Его звали Франсуа Брийян, и лет ему было около сорока — я так и не узнала, сколько именно. Сексапильности в нем было примерно столько же, сколько в листе белой бумаги, и он никогда не вступал на путь откровений, куда, однако, искусно заманивал меня. Да и была ли у него личная жизнь? Сильно сомневаюсь. Судя по нашей первой беседе, когда он немного рассказал о себе, его существование и жизнь нормальных людей разделял прочный железный занавес.
— Я никогда не читал «Экип», никогда не ходил на охоту, на футбольные матчи и на концерты поп-музыки, не говоря уж о классической, ни разу не досмотрел по телевизору до конца, а честно говоря, и до середины, ни одного матча регби, никогда не играл на скачках, никогда не был в казино, не умею водить машину, составлять административный протокол и, уж тем более, менять колеса, не пью пива, не участвую ни в каких демонстрациях, не собираюсь прыгать с парашютом, заниматься дайвингом или, боже упаси, спелеологией, как, впрочем, и другими видами спорта…
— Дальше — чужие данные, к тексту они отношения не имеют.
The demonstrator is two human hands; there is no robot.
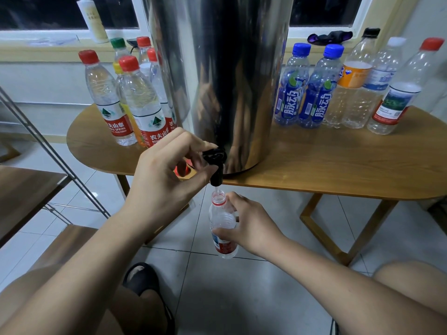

Это перечисление длилось минут пять. Он вел образ жизни, где явно не было места даже мелким потрясениям. Зато иронии у него хватало хоть отбавляй. Когда он прервал свой монолог, я уже попала под его обаяние. И с тех пор мое отношение к нему ничуть не изменилось. Никто не умел с таким блестящим остроумием высмеивать самого себя, притом с самым серьезным видом, — в этом Франсуа был просто неподражаем. Наше трехмесячное сотрудничество оставило у меня чудесные воспоминания. Тем более что этот нелицеприятный автопортрет, делавший его в глазах других просто нелепым оригиналом, лично мне надрывал сердце: он как две капли воды напоминал моего отца. Тот тоже никогда не покупал дрель, не красил потолки, не менял краны, не сажал розы и не колол дрова… Но этим сокровенным переживанием я с Франсуа не поделилась. Нас связывали с ним рабочие отношения, а Франсуа Брийян жил лишь одной страстью — работой. И мы с ходу взялись за дело.